Recorded data:

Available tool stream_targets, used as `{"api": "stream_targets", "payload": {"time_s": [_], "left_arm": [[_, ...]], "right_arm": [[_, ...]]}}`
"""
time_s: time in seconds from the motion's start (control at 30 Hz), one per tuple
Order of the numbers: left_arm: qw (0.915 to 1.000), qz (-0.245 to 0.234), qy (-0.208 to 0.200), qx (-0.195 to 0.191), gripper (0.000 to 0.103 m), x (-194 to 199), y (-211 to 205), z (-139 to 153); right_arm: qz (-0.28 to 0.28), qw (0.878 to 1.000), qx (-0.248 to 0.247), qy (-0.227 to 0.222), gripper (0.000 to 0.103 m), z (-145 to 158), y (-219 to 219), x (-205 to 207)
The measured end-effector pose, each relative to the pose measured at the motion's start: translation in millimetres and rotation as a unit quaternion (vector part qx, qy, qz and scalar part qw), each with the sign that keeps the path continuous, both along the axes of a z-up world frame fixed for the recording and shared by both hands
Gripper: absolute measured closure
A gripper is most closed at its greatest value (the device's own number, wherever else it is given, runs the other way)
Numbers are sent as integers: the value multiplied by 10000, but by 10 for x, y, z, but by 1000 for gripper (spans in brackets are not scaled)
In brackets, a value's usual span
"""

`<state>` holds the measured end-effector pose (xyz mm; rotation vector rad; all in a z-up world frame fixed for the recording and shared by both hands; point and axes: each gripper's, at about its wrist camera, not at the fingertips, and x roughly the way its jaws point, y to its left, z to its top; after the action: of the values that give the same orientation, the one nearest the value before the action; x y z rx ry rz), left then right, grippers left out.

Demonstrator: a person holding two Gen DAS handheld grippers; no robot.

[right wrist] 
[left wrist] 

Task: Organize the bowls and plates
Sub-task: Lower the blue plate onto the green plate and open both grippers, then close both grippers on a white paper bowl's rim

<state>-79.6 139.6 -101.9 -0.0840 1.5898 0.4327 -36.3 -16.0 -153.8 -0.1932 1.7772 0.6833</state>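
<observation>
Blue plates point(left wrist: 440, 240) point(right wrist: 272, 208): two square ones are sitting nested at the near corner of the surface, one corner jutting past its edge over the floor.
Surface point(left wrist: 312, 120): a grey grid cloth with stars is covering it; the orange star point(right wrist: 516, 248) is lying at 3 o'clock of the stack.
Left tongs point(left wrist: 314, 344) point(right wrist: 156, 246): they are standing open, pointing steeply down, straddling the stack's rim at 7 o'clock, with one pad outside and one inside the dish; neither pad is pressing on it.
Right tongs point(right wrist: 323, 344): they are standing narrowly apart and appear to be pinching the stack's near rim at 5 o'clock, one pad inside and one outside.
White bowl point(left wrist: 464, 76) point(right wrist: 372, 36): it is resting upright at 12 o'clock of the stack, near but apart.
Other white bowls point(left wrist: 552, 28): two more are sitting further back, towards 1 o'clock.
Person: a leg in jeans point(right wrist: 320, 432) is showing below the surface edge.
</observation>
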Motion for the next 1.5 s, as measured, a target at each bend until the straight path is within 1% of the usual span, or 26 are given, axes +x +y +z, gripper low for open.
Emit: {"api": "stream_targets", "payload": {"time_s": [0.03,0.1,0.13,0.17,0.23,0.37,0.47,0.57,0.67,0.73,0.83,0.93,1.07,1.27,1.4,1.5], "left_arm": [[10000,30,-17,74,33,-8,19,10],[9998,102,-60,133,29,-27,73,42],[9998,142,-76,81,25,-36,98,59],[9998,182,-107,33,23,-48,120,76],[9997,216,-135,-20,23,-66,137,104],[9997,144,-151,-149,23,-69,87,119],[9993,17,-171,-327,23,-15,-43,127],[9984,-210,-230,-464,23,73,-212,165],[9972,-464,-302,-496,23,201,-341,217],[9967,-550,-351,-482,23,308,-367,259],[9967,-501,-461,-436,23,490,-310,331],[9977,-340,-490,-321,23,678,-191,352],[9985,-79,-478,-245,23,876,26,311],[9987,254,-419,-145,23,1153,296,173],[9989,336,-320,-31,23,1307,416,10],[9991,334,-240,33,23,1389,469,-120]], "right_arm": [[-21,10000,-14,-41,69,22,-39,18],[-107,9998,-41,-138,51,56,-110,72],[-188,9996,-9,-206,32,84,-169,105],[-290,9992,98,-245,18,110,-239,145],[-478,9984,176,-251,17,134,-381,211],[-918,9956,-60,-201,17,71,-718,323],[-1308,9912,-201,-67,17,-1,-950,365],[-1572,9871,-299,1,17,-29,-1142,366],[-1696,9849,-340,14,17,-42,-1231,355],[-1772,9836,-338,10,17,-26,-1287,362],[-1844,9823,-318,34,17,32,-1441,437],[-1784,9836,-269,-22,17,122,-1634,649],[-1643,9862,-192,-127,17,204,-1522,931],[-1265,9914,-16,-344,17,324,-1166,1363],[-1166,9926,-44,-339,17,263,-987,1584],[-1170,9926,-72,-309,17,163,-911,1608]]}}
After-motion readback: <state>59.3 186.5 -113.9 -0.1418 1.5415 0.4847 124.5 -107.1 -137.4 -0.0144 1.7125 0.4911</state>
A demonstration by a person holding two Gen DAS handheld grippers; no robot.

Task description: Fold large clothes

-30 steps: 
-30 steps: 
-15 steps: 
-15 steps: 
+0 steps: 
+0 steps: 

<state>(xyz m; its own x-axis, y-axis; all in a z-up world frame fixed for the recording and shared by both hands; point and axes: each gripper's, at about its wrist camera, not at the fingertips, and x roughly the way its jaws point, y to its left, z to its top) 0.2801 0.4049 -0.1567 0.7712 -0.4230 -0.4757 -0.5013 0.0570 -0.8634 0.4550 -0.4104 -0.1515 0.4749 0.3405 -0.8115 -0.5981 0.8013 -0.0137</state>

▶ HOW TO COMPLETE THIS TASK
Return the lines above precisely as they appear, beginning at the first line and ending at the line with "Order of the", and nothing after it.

▶ RESPONSE AREA
Available tool stream_targets, used as `{"api": "stream_targets", "payload": {"time_s": [_], "left_arm": [[_, ...]], "right_arm": [[_, ...]]}}`
"""
time_s: time in seconds from the motion's start (control at 30 Hz), one per tuple
Order of the numbers: left_arm: qw (0.915 to 1.000), qz (-0.245 to 0.234), qy (-0.208 to 0.200), qx (-0.195 to 0.191), gripper (0.000 to 0.103 m), x (-194 to 199), y (-211 to 205), z (-139 to 153); right_arm: qz (-0.28 to 0.28), qw (0.878 to 1.000), qx (-0.248 to 0.247), qy (-0.227 to 0.222), gripper (0.000 to 0.103 m), z (-145 to 158), y (-219 to 219), x (-205 to 207)

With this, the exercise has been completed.